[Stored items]
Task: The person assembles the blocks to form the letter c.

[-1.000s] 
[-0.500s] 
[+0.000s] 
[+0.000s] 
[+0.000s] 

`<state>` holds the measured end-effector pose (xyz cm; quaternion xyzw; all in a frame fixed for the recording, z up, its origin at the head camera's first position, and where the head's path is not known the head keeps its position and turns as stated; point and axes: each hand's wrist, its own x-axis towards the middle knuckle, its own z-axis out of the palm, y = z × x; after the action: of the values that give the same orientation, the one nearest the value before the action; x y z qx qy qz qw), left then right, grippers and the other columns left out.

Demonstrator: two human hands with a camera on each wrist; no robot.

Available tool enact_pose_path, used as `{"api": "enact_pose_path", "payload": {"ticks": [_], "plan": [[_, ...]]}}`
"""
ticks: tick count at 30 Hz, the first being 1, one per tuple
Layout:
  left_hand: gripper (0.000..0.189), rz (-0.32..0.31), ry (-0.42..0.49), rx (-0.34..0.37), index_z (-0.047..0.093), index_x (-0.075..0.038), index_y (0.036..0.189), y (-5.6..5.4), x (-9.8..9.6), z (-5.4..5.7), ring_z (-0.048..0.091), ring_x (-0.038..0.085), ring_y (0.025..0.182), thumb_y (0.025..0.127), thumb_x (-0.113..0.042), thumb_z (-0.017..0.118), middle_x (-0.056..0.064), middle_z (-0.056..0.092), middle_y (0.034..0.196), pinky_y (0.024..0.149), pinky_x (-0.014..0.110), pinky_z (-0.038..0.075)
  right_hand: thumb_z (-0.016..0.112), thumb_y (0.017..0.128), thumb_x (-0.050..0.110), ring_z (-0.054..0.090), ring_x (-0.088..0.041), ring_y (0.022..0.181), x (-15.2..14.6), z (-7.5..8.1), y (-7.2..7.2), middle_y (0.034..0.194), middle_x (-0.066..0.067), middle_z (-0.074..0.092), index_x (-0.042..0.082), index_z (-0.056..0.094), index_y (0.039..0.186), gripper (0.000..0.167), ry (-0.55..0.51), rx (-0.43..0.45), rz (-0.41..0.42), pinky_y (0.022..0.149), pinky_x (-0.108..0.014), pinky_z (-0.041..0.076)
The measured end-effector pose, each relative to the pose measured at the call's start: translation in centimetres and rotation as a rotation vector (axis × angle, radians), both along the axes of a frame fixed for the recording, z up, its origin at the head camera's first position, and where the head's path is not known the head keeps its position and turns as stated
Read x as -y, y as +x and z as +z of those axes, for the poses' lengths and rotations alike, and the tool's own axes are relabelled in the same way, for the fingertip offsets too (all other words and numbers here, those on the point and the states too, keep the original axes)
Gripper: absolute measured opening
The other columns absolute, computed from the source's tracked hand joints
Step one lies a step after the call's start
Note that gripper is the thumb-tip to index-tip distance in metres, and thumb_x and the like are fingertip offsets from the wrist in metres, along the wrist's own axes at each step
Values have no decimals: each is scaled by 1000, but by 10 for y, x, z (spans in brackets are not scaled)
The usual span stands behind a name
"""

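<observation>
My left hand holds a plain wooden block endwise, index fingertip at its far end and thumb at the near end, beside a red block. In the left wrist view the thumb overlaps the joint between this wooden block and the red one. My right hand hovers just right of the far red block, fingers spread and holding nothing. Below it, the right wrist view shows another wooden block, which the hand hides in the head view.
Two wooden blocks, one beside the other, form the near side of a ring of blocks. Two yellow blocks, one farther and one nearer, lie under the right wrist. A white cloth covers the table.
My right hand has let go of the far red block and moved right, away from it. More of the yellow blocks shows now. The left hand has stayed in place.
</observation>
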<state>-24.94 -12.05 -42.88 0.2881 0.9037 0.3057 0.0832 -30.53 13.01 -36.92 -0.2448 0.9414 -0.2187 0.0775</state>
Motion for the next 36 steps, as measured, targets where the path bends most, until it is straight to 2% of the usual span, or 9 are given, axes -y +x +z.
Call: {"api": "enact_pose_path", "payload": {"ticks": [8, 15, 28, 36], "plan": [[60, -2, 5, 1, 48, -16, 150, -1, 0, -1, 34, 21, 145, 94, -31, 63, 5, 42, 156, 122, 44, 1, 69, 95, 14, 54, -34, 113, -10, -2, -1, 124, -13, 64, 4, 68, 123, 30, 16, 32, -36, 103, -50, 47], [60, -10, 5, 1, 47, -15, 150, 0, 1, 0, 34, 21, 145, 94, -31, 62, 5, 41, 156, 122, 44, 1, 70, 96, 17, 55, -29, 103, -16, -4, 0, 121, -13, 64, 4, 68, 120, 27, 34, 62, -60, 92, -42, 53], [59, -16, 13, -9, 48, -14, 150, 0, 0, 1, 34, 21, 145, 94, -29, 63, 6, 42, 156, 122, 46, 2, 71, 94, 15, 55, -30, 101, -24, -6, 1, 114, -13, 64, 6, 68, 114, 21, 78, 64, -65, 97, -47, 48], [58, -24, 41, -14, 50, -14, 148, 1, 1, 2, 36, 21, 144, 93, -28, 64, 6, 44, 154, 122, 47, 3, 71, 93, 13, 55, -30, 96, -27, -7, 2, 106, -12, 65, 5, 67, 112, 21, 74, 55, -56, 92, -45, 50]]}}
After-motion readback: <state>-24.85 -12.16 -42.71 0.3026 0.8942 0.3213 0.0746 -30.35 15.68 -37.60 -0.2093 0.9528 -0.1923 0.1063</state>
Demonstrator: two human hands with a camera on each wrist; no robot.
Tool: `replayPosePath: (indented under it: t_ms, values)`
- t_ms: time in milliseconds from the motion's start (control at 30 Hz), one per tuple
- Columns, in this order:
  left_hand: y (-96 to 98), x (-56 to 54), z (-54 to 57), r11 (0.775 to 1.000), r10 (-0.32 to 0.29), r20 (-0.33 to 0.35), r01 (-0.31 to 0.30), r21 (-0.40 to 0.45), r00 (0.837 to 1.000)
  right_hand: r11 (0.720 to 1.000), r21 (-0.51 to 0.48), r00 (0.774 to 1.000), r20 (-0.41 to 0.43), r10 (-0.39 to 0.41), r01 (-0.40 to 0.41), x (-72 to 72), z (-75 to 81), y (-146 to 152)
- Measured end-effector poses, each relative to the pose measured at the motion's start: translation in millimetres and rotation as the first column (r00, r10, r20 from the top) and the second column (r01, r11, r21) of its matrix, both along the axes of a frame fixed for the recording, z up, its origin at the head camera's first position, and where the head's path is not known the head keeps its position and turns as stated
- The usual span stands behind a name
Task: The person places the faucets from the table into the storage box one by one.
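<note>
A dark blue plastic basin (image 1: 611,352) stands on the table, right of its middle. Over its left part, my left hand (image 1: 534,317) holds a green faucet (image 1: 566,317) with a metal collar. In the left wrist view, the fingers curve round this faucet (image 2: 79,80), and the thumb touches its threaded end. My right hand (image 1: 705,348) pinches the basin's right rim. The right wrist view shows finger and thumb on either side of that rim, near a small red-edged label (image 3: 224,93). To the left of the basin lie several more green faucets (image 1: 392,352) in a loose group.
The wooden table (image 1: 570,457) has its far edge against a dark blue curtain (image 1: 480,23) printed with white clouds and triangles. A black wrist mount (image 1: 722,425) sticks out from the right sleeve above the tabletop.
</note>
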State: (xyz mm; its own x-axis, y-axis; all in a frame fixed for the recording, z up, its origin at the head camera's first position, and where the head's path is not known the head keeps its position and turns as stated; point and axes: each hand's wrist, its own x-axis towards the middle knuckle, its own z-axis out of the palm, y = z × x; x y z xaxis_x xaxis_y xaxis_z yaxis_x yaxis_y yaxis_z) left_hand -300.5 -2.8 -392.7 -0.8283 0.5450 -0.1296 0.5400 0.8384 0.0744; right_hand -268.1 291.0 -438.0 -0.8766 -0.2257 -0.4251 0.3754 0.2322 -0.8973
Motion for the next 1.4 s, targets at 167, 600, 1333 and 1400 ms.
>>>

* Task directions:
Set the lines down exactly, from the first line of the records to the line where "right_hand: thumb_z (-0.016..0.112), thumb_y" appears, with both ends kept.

* Answer area:
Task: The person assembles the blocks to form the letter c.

[-1.000s] 
[-0.500s] 
[+0.000s] 
[+0.000s] 
[+0.000s] 

`<state>` holds the measured end-effector pose (xyz cm; quaternion xyzw; all in a frame fixed for the recording, z up, its origin at the head camera's first position, and where the head's path is not known the head keeps its position and turns as stated; point and axes: each hand's wrist, its own x-axis towards the middle knuckle, its own z-axis out of the palm, y = z × x; after the action: of the values that give the same orientation, the one nearest the value before the action; x y z qx qy qz qw), left then right, grippers and the other columns left out.

Demonstrator: two human hands with a camera on each wrist; no robot.

Available tool enact_pose_path, used as `{"api": "enact_pose_path", "payload": {"ticks": [_], "plan": [[_, ...]]}}`
"""
ticks: tick count at 30 Hz, the first being 1, one per tuple
Layout:
  left_hand: gripper (0.000..0.189), rz (-0.32..0.31), ry (-0.42..0.49), rx (-0.34..0.37), index_z (-0.047..0.093), index_x (-0.075..0.038), index_y (0.036..0.189), y (-5.6..5.4), x (-9.8..9.6), z (-5.4..5.7), ring_z (-0.048..0.091), ring_x (-0.038..0.085), ring_y (0.025..0.182), thumb_y (0.025..0.127), thumb_x (-0.113..0.042), thumb_z (-0.017..0.118), middle_x (-0.056..0.064), middle_z (-0.056..0.092), middle_y (0.034..0.196), pinky_y (0.024..0.149), pinky_x (-0.014..0.110), pinky_z (-0.038..0.075)
  right_hand: thumb_z (-0.016..0.112), thumb_y (0.017..0.128), thumb_x (-0.050..0.110), ring_z (-0.054..0.090), ring_x (-0.088..0.041), ring_y (0.022..0.181), x (-15.2..14.6), z (-7.5..8.1), y (-7.2..7.2), middle_y (0.034..0.194), middle_x (-0.066..0.067), middle_z (-0.074..0.092), index_x (-0.042..0.082), index_z (-0.056..0.094), index_y (0.039..0.186), gripper (0.000..0.167), ry (-0.55..0.51), rx (-0.43..0.45), rz (-0.41..0.42), pinky_y (0.022..0.149), pinky_x (-0.108..0.014), pinky_z (-0.041..0.076)

Output for this exercise is now complete.